7. Prioritize where your dollars go

When you learn about the realities of the food system – chemicals sprayed, franken ingredients abounding, factory farmed meats – it’s tempting to want to get the crème de la crème of everything. But sometimes, your budget won’t allow for that and you have to do the best you can.

fresh organic lettuce from a farm

While I’d love to buy only organic fruits and veggies, we prioritize buying items listed on the dirty dozen organically. Sometimes, doing the best with what you have and giving yourself grace is the most healthful thing you can do.

How We Save Money Shopping for Organic Groceries

We now grow the majority of food we consume – This post on how we feed our family year round from our homestead shares more. But, it hasn’t always been this way and we used to rely a lot more heavily on farms and grocery stores. 

Even now there are some things we purchase from the grocery store. My favorite grocery stores are the non-chain ethnic grocery stores. I generally find that they have a great produce selection usually with organic options. The costs are often significantly less than the higher end more natural grocery stores. 

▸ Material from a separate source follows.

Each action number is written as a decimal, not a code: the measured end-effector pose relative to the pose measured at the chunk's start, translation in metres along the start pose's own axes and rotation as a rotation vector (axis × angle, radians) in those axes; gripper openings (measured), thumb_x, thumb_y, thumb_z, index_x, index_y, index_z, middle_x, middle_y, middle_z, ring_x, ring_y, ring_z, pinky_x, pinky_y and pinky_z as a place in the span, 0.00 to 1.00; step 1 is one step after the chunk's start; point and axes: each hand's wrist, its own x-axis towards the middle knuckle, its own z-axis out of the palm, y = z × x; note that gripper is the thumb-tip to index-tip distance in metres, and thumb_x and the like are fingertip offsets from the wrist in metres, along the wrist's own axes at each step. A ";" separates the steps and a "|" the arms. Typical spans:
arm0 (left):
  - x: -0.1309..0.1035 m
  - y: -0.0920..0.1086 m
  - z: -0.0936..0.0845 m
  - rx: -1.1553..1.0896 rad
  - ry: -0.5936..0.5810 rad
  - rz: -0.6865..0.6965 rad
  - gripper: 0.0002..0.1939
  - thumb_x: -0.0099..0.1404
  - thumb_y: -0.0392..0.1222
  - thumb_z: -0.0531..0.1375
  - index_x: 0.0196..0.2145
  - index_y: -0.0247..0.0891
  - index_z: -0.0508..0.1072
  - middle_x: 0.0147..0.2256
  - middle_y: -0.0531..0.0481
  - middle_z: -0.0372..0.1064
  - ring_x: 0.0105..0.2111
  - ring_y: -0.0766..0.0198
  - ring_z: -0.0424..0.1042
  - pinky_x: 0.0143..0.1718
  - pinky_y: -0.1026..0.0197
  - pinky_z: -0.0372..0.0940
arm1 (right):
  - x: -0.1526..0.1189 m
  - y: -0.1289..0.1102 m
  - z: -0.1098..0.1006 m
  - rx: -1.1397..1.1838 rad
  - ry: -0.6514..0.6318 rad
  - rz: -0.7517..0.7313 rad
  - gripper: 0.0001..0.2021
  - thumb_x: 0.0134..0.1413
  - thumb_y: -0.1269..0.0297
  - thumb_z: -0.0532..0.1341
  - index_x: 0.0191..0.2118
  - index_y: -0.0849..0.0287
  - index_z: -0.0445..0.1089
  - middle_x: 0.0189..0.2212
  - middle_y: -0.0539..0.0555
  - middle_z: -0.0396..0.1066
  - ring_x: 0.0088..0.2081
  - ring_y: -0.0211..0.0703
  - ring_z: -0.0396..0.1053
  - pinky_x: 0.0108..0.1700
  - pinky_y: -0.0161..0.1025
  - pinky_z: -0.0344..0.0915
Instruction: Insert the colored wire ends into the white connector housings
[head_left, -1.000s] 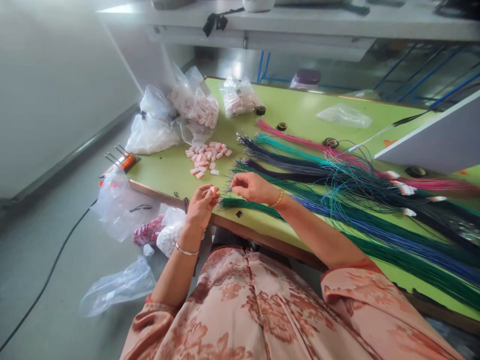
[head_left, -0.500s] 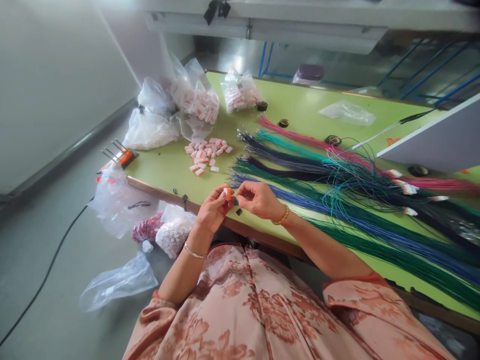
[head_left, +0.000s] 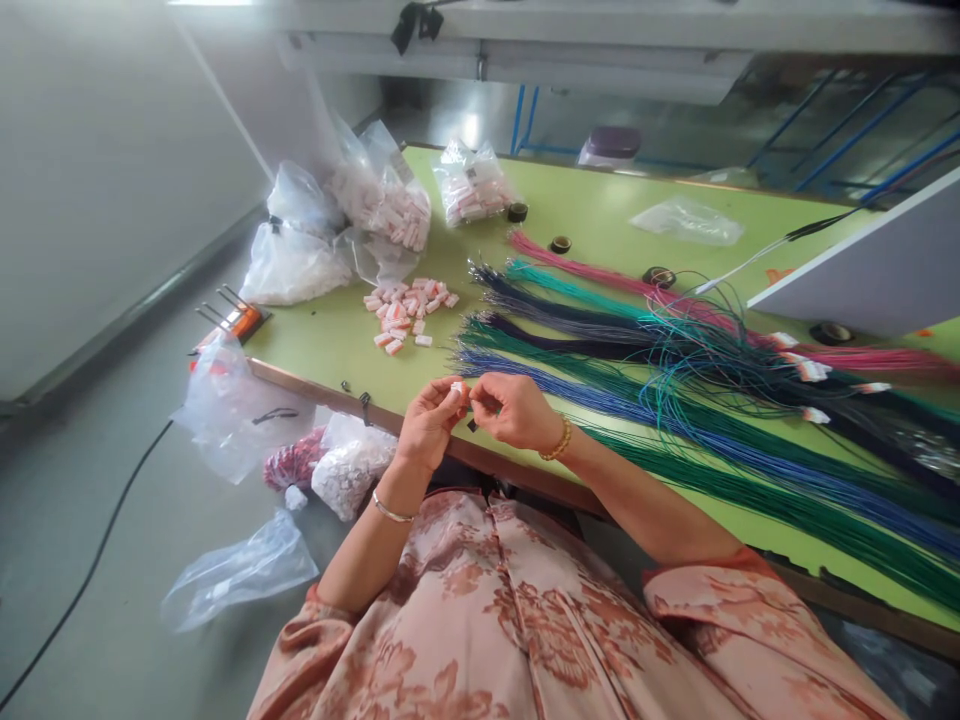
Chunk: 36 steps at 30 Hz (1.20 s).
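My left hand [head_left: 429, 428] is closed in a pinch around a small white and orange plastic connector [head_left: 457, 387], held just above the table's front edge. My right hand [head_left: 517, 412] is right beside it, its thumb and forefinger pinched together close to the connector. Whatever thin thing the right fingers grip is too small to make out. Beyond the hands lies a loose pile of similar connectors [head_left: 405, 312]. A bundle of blue wires [head_left: 555, 380] runs away rightward behind my right hand, beside a bundle of green wires [head_left: 720, 482].
Bags of connectors [head_left: 476, 185] stand at the back of the green table [head_left: 315, 345]. Pink wires [head_left: 592, 262], dark wires [head_left: 570, 305] and black tape rolls [head_left: 560, 244] lie to the right. A white panel [head_left: 862, 265] rises at right. Plastic bags [head_left: 352, 465] are below the front edge.
The connector has turned in my left fingers, so its white part shows more and its orange less. My right fingers have closed in nearer to it. The view has shifted slightly.
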 end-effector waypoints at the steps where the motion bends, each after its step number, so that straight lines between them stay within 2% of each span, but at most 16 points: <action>1: 0.000 -0.002 0.003 0.013 0.020 0.018 0.17 0.48 0.43 0.73 0.34 0.36 0.75 0.30 0.52 0.74 0.27 0.71 0.70 0.32 0.66 0.65 | -0.001 0.001 0.002 -0.024 0.003 -0.009 0.04 0.51 0.69 0.56 0.26 0.57 0.63 0.24 0.52 0.68 0.27 0.37 0.62 0.33 0.35 0.57; 5: -0.001 -0.006 0.009 0.063 0.073 0.051 0.18 0.46 0.44 0.74 0.33 0.35 0.75 0.29 0.52 0.74 0.26 0.72 0.69 0.30 0.67 0.63 | -0.008 0.007 0.006 -0.011 0.016 0.031 0.05 0.54 0.68 0.54 0.28 0.57 0.64 0.25 0.52 0.68 0.26 0.38 0.62 0.32 0.35 0.57; 8: -0.003 -0.006 0.011 0.094 0.060 0.057 0.17 0.48 0.44 0.73 0.33 0.35 0.75 0.28 0.52 0.74 0.25 0.73 0.69 0.29 0.67 0.62 | -0.015 0.011 0.007 0.032 0.013 0.047 0.05 0.55 0.68 0.54 0.30 0.57 0.64 0.24 0.51 0.67 0.25 0.37 0.60 0.31 0.34 0.56; 15: -0.013 -0.015 0.013 0.169 0.085 0.081 0.20 0.45 0.46 0.74 0.33 0.35 0.76 0.27 0.52 0.74 0.26 0.71 0.70 0.30 0.67 0.63 | -0.031 0.012 0.021 -0.110 0.021 0.053 0.05 0.52 0.70 0.54 0.28 0.58 0.64 0.25 0.53 0.69 0.25 0.37 0.60 0.31 0.35 0.54; 17: -0.014 -0.015 0.012 0.192 0.071 0.064 0.20 0.45 0.47 0.74 0.33 0.34 0.76 0.27 0.51 0.74 0.26 0.71 0.70 0.30 0.66 0.64 | -0.028 0.018 0.014 -0.047 -0.034 0.051 0.06 0.54 0.69 0.55 0.29 0.59 0.67 0.24 0.52 0.69 0.25 0.36 0.60 0.31 0.34 0.54; 20: -0.011 -0.012 0.007 0.190 0.041 0.030 0.21 0.46 0.48 0.74 0.34 0.34 0.76 0.29 0.50 0.75 0.26 0.71 0.70 0.31 0.66 0.65 | -0.013 0.037 -0.011 0.050 -0.075 0.098 0.09 0.58 0.65 0.55 0.33 0.59 0.72 0.26 0.50 0.71 0.26 0.35 0.63 0.32 0.33 0.57; 22: -0.009 -0.011 0.003 0.179 0.037 0.003 0.22 0.45 0.48 0.74 0.35 0.34 0.76 0.31 0.49 0.75 0.27 0.71 0.70 0.31 0.66 0.65 | 0.002 0.053 -0.025 -0.067 -0.026 0.191 0.09 0.58 0.65 0.57 0.34 0.60 0.74 0.31 0.52 0.73 0.30 0.37 0.65 0.35 0.33 0.59; 23: -0.008 -0.012 0.002 0.175 0.038 -0.009 0.22 0.44 0.48 0.75 0.34 0.34 0.76 0.31 0.48 0.76 0.27 0.71 0.70 0.31 0.66 0.66 | 0.009 0.061 -0.030 -0.148 -0.043 0.232 0.08 0.57 0.66 0.58 0.35 0.60 0.74 0.32 0.53 0.73 0.31 0.37 0.66 0.36 0.34 0.59; 26: -0.004 -0.015 0.000 0.164 0.048 -0.016 0.22 0.44 0.48 0.74 0.34 0.34 0.76 0.31 0.48 0.75 0.28 0.70 0.70 0.31 0.66 0.66 | 0.025 0.076 -0.028 -0.360 -0.131 0.309 0.07 0.55 0.65 0.61 0.37 0.57 0.75 0.36 0.54 0.73 0.35 0.40 0.67 0.36 0.35 0.57; 29: -0.003 -0.018 0.000 0.156 0.051 -0.004 0.21 0.46 0.48 0.74 0.35 0.34 0.76 0.31 0.48 0.75 0.28 0.70 0.70 0.31 0.65 0.66 | 0.030 0.081 -0.019 -0.451 -0.169 0.332 0.07 0.57 0.63 0.60 0.36 0.57 0.75 0.37 0.55 0.72 0.37 0.41 0.67 0.35 0.35 0.56; 32: -0.002 -0.018 0.000 0.146 0.050 -0.014 0.21 0.46 0.47 0.74 0.34 0.34 0.76 0.30 0.48 0.75 0.27 0.71 0.70 0.31 0.65 0.65 | 0.028 0.082 -0.018 -0.463 -0.191 0.282 0.08 0.60 0.66 0.56 0.36 0.59 0.73 0.37 0.55 0.72 0.36 0.41 0.67 0.37 0.35 0.56; 36: -0.001 -0.016 0.001 0.126 0.049 -0.028 0.21 0.44 0.48 0.74 0.33 0.34 0.76 0.29 0.49 0.75 0.26 0.71 0.69 0.30 0.66 0.65 | 0.023 0.083 -0.031 -0.509 -0.166 0.186 0.10 0.62 0.67 0.53 0.37 0.61 0.71 0.38 0.58 0.72 0.37 0.43 0.67 0.36 0.36 0.55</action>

We do have a Costco membership that we were gifted and there are a few items that I like to purchase from there – primarily baking and dry goods.

What about you? How do you save money on organic groceries? We would love to hear in the comments below. While making this choice to shop and eat this way certainly isn’t the easiest option, we believe it is completely worth it.

If you’d like to learn more about our budget saving tips, check out our family’s budget philosophy and system and tips for frugal living.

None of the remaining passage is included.